» To do:
Set the listing down again exactly, please, apart from its pictures.

» Collected material:

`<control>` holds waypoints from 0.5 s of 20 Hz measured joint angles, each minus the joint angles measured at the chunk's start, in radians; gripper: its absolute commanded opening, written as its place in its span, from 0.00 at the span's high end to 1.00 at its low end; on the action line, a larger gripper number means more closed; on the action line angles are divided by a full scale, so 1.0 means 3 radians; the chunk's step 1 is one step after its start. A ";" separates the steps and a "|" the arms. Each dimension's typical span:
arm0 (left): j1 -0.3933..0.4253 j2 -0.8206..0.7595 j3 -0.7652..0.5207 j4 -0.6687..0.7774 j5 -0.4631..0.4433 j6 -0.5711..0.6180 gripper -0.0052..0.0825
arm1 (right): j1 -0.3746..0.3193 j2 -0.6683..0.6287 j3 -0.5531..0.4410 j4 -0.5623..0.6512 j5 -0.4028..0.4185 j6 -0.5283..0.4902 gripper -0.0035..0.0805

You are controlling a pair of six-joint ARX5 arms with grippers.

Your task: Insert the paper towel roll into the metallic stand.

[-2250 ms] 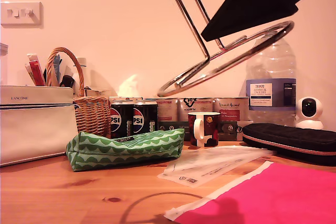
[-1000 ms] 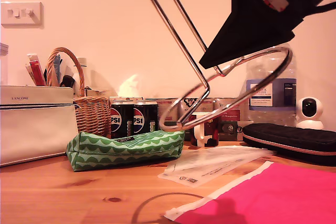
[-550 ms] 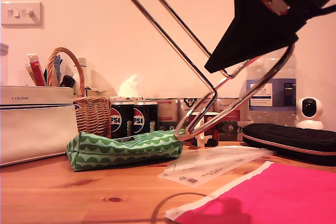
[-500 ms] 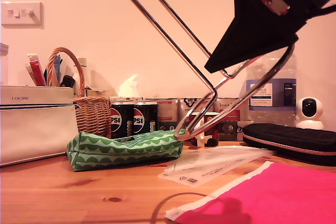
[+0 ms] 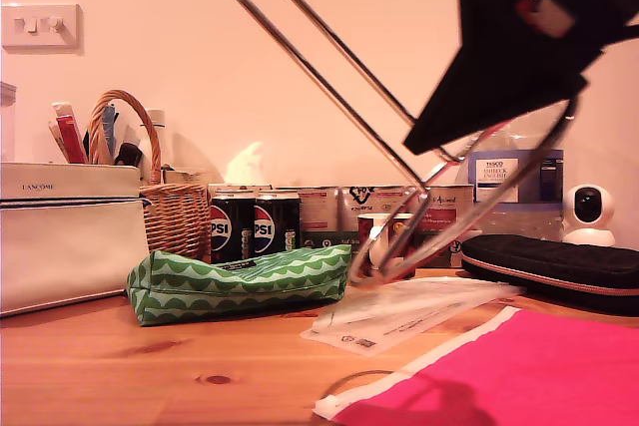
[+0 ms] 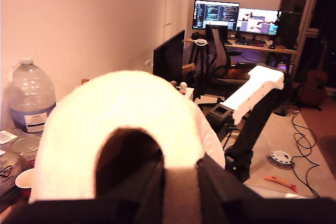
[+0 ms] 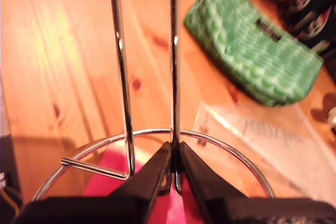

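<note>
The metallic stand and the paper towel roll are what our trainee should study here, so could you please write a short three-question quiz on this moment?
1. True or false: the metallic stand stands upright on the table.
2. Which item does my first hand hold? A) the green pouch B) the paper towel roll C) the mug
3. Fill in: my second hand is shut on the stand where the upright joins the ring ____.

Key:
1. False: it is held tilted in the air.
2. B.
3. Base.
</note>
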 measured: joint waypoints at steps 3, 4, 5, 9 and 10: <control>0.0000 0.0000 0.0090 0.0003 -0.0011 0.0014 0.97 | 0.0001 -0.0254 0.0000 -0.0050 0.0000 0.0014 0.97; 0.0000 0.0000 0.0108 0.0004 -0.0031 0.0015 0.97 | 0.0004 -0.0351 0.0000 -0.0084 0.0000 0.0023 0.97; 0.0000 0.0000 0.0109 0.0001 -0.0060 0.0014 0.97 | 0.0017 -0.0436 0.0000 -0.0128 0.0001 0.0024 0.97; 0.0000 0.0000 0.0109 0.0003 -0.0116 0.0015 0.97 | 0.0090 -0.0685 0.0000 -0.0230 0.0000 0.0024 0.97; 0.0000 0.0000 0.0109 0.0003 -0.0114 0.0014 0.97 | 0.0090 -0.0734 0.0000 -0.0229 0.0000 0.0024 0.97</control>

» Answer space:
`<control>` holds waypoints from 0.5 s of 20 Hz measured joint angles, each minus the joint angles measured at the chunk's start, in radians; gripper: its absolute commanded opening, written as its place in its span, from 0.00 at the span's high end to 1.00 at its low end; on the action line, a larger gripper number means more closed; on the action line angles are divided by a full scale, so 1.0 means 3 radians; the chunk's step 1 is one step after its start. A ";" separates the steps and a "|" the arms. Each dimension's typical span:
arm0 (left): j1 -0.3933..0.4253 j2 -0.8206..0.7595 j3 -0.7652..0.5207 j4 -0.6687..0.7774 j5 -0.4631..0.4433 j6 -0.5711..0.6180 gripper -0.0052..0.0825
arm1 (right): j1 -0.3746..0.3193 j2 -0.6683..0.6287 j3 -0.5531..0.4410 j4 -0.5623..0.6512 j5 -0.4028..0.4185 j6 -0.5283..0.4902 gripper -0.0035..0.0805

You are controlling a pair of six-joint ARX5 arms with grippers.

Your task: Insert the paper towel roll into the metallic stand.

[-2250 ms] 
[-1000 ms] 
[-550 ms] 
[-500 ms] 
[+0 ms] 
[+0 ms] 
[+0 ms] 

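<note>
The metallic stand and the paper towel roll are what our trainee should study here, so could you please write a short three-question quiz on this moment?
1. True or false: the metallic stand stands upright on the table.
2. Which item does my first hand hold? A) the green pouch B) the paper towel roll C) the mug
3. Fill in: my second hand is shut on the stand where the upright joins the ring ____.

Key:
1. False: it is held tilted in the air.
2. B.
3. Base.
</note>
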 measured: joint waypoints at steps 3, 4, 5, 9 and 10: <control>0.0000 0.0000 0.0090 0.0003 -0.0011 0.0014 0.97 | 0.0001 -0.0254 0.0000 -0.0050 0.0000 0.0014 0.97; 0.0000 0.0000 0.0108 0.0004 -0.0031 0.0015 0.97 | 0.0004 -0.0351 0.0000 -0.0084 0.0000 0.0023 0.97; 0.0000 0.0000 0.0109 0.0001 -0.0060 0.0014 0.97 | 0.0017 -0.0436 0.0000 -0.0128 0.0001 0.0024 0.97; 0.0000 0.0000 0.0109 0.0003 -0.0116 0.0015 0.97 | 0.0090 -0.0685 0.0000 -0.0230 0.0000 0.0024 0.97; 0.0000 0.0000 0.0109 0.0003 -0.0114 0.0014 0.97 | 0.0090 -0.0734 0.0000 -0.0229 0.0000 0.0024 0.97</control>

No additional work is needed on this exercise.